Well-defined motifs often make it easy to investigate protein function and localization. In plants, peroxisomal proteins are guided to peroxisomes mainly by a conserved type 1 (PTS1) or type 2 (PTS2) targeting signal, and the PTS1 motif is commonly used for peroxisome targeting protein prediction. Currently computational prediction of peroxisome targeted PTS1-type proteins are mostly based on the 3 amino acids PTS1 motif and the adjacent sequence which is less than 14 amino acid residue in length. The potential contribution of the adjacent sequences beyond this short region has never been well investigated in plants. In this work, we develop a bi-profile Bayesian SVM method to extract and learn position-based amino acid features for both PTS1 motifs and their extended adjacent sequences in plants. Our proposed model outperformed other implementations with similar applications and achieved the highest accuracy of 93.6% and 92.6% for Arabidosis and other plant species respectively. A large scale analysis for Arabidopsis, Rice, Maize, Potato, Wheat, and Soybean proteome was conducted using the proposed model and a batch of candidate PTS1 proteins were predicted. The DNA segments corresponding to the C-terminal sequences of 9 selected candidates were cloned and transformed into Arabidopsis for experimental validation, and 5 of them demonstrated peroxisome targeting.
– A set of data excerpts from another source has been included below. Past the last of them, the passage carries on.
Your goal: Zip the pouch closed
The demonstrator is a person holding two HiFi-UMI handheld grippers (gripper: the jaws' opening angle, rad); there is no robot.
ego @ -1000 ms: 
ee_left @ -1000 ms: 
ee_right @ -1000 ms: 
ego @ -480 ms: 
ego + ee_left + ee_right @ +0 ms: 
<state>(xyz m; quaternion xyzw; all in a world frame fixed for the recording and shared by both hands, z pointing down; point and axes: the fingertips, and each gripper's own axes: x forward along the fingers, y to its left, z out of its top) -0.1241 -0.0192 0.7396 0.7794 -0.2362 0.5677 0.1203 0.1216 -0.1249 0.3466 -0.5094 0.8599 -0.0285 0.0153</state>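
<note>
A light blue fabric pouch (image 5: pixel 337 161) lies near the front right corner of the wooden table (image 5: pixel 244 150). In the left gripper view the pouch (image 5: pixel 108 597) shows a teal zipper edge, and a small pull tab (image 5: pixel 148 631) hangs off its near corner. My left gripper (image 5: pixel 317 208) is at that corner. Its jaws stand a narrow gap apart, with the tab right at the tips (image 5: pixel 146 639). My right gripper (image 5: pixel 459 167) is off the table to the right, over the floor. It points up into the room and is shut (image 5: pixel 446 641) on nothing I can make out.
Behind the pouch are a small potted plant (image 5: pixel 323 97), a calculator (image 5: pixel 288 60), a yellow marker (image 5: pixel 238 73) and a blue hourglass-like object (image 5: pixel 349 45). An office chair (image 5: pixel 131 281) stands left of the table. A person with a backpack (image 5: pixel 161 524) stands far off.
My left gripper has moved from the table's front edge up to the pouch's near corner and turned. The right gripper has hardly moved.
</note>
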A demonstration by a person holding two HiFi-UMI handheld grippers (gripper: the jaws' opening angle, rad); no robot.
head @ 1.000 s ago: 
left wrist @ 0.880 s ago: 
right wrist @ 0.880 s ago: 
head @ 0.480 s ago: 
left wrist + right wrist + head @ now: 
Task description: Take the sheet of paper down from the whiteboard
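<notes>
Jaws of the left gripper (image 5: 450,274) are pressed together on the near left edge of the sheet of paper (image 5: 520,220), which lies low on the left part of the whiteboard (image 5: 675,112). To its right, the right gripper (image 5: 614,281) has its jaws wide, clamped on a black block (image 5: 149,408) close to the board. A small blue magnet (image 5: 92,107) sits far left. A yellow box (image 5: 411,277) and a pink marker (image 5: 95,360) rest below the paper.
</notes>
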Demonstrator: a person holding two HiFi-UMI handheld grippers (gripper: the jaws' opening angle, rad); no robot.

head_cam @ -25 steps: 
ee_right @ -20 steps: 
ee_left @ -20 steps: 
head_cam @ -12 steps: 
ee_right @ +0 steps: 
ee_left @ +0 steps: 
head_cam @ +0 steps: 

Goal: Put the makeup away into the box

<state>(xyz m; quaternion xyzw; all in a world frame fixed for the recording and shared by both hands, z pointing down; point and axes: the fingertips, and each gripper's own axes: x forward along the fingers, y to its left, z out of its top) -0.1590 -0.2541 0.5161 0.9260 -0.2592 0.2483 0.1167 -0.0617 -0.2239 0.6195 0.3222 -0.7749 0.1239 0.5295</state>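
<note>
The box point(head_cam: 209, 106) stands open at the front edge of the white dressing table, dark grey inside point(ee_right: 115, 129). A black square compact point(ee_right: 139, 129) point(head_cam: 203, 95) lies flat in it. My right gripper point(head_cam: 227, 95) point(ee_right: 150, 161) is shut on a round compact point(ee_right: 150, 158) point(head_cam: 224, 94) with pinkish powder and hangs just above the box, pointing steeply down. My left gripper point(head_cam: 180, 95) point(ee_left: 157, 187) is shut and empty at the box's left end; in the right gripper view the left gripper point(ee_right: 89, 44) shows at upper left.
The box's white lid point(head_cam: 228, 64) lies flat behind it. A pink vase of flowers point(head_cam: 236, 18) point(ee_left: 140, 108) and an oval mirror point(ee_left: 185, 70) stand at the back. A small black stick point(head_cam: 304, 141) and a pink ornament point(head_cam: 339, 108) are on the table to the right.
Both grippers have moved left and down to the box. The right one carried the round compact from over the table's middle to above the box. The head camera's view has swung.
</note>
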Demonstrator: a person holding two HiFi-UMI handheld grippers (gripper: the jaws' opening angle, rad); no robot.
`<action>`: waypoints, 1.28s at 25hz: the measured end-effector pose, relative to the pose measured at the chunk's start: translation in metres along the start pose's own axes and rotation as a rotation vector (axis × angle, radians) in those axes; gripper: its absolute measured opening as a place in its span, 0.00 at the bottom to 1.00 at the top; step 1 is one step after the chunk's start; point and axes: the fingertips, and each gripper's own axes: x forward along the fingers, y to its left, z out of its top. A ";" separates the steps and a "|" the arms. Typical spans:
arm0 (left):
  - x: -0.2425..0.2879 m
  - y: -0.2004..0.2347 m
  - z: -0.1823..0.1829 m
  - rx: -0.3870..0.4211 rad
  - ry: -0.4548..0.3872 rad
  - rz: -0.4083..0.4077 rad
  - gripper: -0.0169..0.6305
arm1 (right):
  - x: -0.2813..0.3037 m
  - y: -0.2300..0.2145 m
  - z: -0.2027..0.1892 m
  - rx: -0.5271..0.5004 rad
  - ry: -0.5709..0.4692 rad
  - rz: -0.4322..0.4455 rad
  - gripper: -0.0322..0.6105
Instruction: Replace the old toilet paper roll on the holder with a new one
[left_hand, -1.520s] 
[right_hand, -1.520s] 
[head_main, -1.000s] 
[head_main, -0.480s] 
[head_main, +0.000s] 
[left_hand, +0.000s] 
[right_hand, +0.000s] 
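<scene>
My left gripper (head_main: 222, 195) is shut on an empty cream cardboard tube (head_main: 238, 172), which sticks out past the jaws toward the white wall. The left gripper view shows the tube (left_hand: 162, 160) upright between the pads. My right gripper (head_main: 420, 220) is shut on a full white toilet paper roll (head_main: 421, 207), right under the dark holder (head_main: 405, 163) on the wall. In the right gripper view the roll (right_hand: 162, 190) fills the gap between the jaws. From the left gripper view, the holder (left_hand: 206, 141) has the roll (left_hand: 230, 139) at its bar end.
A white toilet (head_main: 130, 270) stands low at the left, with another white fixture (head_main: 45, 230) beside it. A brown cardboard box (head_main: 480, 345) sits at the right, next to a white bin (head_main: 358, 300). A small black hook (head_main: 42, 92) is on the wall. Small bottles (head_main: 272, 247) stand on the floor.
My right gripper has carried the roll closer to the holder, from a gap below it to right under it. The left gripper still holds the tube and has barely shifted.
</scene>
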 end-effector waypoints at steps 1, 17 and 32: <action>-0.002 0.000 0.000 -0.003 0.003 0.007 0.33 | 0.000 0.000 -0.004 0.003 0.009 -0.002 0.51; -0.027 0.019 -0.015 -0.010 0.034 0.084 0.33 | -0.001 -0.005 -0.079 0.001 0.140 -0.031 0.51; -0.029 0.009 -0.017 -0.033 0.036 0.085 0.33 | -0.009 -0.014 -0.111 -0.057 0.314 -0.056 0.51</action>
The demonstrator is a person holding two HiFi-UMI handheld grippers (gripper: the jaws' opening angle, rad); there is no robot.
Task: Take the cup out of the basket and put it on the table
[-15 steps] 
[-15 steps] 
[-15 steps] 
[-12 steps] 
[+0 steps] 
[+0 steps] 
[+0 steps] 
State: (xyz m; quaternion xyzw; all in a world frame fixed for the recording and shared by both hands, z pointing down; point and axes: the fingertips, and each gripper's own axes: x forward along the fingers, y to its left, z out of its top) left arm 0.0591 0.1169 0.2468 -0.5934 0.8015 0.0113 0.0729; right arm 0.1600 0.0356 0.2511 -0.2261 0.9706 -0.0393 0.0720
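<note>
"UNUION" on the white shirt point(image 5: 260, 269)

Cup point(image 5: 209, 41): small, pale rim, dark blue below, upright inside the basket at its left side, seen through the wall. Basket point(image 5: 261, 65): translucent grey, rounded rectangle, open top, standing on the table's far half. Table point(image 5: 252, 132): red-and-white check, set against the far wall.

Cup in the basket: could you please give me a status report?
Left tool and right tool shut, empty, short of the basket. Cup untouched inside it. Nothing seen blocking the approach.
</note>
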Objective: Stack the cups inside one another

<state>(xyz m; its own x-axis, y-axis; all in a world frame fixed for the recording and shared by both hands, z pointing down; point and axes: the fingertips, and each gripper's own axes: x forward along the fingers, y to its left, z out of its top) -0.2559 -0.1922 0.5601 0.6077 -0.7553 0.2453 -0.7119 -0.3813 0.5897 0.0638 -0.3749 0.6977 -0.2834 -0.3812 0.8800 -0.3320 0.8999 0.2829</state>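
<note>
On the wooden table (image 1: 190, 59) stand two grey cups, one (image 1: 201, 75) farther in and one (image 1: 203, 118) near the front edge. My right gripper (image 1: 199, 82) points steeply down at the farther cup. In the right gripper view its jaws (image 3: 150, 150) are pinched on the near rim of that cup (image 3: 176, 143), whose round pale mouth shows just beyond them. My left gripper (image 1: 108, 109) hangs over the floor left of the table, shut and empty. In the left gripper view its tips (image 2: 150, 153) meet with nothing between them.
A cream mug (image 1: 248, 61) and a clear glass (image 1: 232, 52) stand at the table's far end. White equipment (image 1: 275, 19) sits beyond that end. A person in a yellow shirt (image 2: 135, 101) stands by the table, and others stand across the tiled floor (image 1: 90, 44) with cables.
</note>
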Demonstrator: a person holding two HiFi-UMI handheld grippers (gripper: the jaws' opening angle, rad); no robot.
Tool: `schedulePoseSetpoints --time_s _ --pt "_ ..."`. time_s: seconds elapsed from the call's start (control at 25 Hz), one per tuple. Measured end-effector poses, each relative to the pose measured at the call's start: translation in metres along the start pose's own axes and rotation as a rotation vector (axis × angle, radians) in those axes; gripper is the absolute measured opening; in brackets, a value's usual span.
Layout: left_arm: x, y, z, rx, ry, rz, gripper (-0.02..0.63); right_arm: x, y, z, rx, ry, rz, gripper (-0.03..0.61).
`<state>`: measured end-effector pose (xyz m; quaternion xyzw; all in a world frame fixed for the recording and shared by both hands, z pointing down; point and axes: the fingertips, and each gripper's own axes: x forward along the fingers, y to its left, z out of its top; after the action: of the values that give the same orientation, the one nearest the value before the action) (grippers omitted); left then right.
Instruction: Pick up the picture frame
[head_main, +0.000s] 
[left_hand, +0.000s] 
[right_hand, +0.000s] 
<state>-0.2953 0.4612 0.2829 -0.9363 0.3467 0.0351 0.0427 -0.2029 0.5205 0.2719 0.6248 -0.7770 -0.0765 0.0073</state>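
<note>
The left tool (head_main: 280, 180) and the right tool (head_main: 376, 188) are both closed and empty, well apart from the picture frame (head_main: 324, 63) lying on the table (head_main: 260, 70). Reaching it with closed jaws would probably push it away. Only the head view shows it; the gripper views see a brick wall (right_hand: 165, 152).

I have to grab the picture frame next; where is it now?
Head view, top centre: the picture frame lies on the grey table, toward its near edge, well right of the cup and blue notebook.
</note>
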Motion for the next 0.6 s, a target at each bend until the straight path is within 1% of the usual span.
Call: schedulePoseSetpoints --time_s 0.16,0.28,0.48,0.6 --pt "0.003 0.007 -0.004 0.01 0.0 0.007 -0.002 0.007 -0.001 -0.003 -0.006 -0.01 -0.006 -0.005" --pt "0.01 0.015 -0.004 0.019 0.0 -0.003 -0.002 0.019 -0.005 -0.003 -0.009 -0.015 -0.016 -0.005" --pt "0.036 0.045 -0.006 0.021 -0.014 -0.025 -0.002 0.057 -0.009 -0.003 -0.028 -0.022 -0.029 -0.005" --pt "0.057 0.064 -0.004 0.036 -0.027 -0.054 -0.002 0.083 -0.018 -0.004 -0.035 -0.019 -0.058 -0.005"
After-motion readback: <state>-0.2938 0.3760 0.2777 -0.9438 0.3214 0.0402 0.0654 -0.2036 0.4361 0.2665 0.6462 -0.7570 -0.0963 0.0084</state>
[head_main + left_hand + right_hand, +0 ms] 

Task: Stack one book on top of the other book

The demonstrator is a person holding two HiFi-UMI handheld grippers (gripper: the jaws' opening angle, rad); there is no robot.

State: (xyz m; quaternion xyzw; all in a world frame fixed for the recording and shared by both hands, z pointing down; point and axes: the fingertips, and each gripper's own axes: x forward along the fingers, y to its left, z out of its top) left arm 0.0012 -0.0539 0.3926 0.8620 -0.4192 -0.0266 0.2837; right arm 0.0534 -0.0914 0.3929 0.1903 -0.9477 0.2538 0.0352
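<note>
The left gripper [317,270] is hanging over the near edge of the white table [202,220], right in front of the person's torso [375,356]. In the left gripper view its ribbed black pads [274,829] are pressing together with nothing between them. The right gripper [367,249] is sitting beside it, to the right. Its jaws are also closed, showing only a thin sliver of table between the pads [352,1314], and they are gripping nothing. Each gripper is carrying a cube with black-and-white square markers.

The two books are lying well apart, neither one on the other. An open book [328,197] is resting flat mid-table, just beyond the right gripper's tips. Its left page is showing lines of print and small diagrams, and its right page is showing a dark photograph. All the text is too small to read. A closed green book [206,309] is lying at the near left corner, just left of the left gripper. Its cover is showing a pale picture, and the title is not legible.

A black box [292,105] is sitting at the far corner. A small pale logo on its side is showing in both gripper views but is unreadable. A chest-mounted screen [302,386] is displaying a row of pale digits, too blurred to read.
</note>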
明确的基序通常便于研究蛋白质的功能和定位。在植物中,过氧化物酶体蛋白主要通过保守的1型(PTS1)或2型(PTS2)靶向信号被引导至过氧化物酶体,PTS1基序通常用于过氧化物酶体靶向蛋白的预测。目前,过氧化物酶体靶向的PTS1型蛋白的计算预测大多基于3个氨基酸的PTS1基序及其长度小于14个氨基酸残基的相邻序列。在植物中,这个短区域之外的相邻序列的潜在作用从未得到充分研究。在这项工作中,我们开发了一种双轮廓贝叶斯支持向量机方法,以提取和学习植物中PTS1基序及其延伸的相邻序列基于位置的氨基酸特征。我们提出的模型优于其他具有类似应用的方法,在拟南芥和其他植物物种中分别达到了93.6%和92.6%的最高准确率。使用所提出的模型对拟南芥、水稻、玉米、马铃薯、小麦和大豆的蛋白质组进行了大规模分析,并预测了一批候选PTS1蛋白。克隆了与9个选定候选物的C末端序列相对应的DNA片段,并将其转化到拟南芥中进行实验验证,其中5个显示出过氧化物酶体靶向作用。